Beyond that, as a general rule, the first piece of advice I give is to stop referring to any recommendations as a “diet.”  The further away practitioners can get from the “diet mindset,” the more peace patients will have with themselves.  Weight is just a number.  Any sustainable health improvements must be rooted in lifestyle change.  Encourage patients to practice mindful eating, such as the program laid out by SHAPE.  Also, ensure that patients get enough to drink.  Free fluid is needed in a ratio of 30mL/kg, which works out to be about half of body weight times ounces up to 100 ounces.  For example, a 150-pound person needs 75-ounces of water a day to meet his/her free fluid requirement. The most beneficial fluid for the body is pure, filtered water.  Green teas are known to help regulate blood glucose.  Teas can be flavorful, beneficial/medicinal (such as Fenugreek for lactation, chamomile or lavender for sleep, and a blend with senna, fennel, coriander, and ginger for constipation), and they can be enhanced with Stevia as well.  Speaking of sleep, I remind patients to get enough rapid eye movement (REM) sleep (7 hours) to allow their bodies time for healing and repair (such as resetting insulin receptor sites and blood pressure).  If sleep, mood, or digestion is a problem, check for vitamin B or D deficiencies, as outlined in the NFPA that might identify a methylation problem or a food and drug interaction, such as those caused by the use of serotonin reuptake inhibitors and proton pump inhibitors.

I specialized in nutrition because I believed in the healing power of foods.  In biochemistry, we learned a “calories in, calories out” concept—when one eats too much and exercises too little, he/she will become obese, and if one does the opposite, he/she will lose weight.  In my opinion, this concept is essentially untrue.   After many years of practice and continued education and research, I RARELY calculate macronutrient/calorie needs for a patient.

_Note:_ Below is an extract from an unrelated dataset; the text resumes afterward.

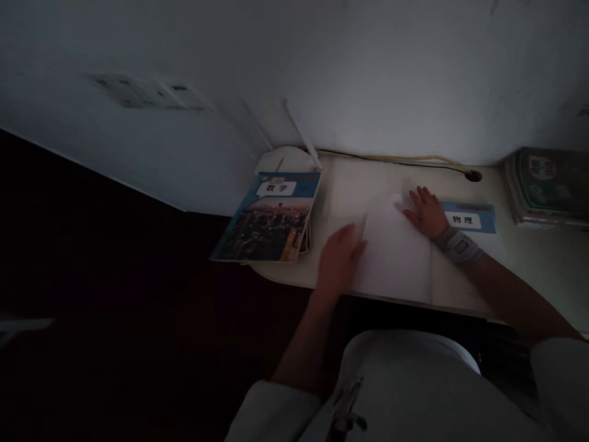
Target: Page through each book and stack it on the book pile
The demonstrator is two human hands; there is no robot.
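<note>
A blank white sheet of paper (396, 255), slightly blurred, lies on the white desk between my hands. My left hand (338, 258) is at its left edge, smeared by motion, thumb and fingers apart; whether it touches the paper is unclear. At the sheet's upper right corner, my right hand (427, 212) has its fingers spread, and a grey band with a dark square (460, 245) is around the wrist. Just right of that hand lies a physics textbook (469, 220) with a blue and white cover, partly hidden by the hand and forearm.
A maths textbook (271, 221) tops a small stack at the desk's left end, overhanging the edge. Behind it stands a white router-like device (288, 159) with antennas. Cables (391, 158) run along the wall to a round hole (473, 176). More books (552, 184) are stacked at right.
</note>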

Instead, I review his/her biochemistry, health status, personal goals, and consider the impact of medications to personalize a plan that sets him/her on a path to optimal health.   Even though it is just a guide and can be misleading, such as in body builders, I sometimes check BMI against the standard norms to help establish goal weight.  For SHAPE patients, we usually suggest they strive to be within 10% of the norm to prevent co-morbidities associated with excessive weight. Many healthcare professionals agree that going more plant based is the wave of the future, especially for cardiac patients.  Plant consumption increases fiber and provides good quality nutrients in their preferred states.  You may recall that fiber, along with enough fluid, helps regulate the GI tract.  As a general rule, the majority of food (about 70%) should come from plants, such as fruits and vegetables—the more colorful the better.  The Shape program fits well into these guidelines and also stipulates good quality protein.  As a practitioner, I recommend protein be divided throughout the day, included at every meal, throughout a 10-hour “eating window” for optimal metabolism and blood glucose control.

Don’t be blind-sided.  Traditional labs may not reveal a complete picture.   For example, a patient with an MTHFR allele polymorphism may have high serum levels of folate and B12 due to a genetic inability to convert them to their active, methylated form.  As a part of the medical team, the distinctive knowledge base of the clinical dietitian makes him/her the qualified individual responsible for informing the physician of an individual’s unique nutrient needs.  Likewise, health professionals trained to offer nutrition-focused physical exams prevent nutrient-specific problems from being overlooked and left unidentified and untreated.  Most registered dietitians hold a master’s degree, and all dietitians have at least four years of specific training.  All registered dietitians, except those with doctoral degrees in nutrition, must complete an approved internship program upon graduation and pass national boards in five areas of practice.  Thus, dietitians and other healthcare professionals are critical components to medical teams and offer unique perspectives to improve patient outcomes.